**Directions:**
Repeat only the lines below from the one containing "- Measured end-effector" through the one containing "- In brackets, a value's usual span", inclusive, exactly as written.

**Provided material:**
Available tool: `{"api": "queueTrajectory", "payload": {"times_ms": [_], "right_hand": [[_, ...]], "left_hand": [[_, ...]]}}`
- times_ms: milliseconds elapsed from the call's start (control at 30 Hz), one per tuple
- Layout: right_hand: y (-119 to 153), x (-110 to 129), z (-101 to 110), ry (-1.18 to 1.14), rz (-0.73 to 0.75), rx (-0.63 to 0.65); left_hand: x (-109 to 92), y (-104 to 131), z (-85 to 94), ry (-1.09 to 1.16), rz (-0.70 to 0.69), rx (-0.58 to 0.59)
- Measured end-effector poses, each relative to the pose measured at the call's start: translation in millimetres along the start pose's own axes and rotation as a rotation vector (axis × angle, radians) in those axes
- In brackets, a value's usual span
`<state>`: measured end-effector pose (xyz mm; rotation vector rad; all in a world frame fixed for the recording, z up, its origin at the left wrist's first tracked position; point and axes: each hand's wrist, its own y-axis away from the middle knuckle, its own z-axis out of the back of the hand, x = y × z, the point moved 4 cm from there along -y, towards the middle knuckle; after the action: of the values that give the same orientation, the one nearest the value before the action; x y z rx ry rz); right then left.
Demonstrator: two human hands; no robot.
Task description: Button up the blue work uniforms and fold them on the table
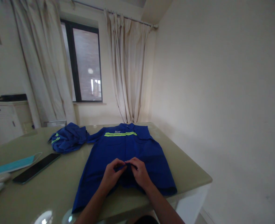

**Problem solution:**
- Measured end-effector poses, each relative to the pose measured at the call's start: translation in millimetres along the start pose's own axes and rotation as a rotation vector (axis × angle, radians) in those axes
- In brackets, a value's usual span

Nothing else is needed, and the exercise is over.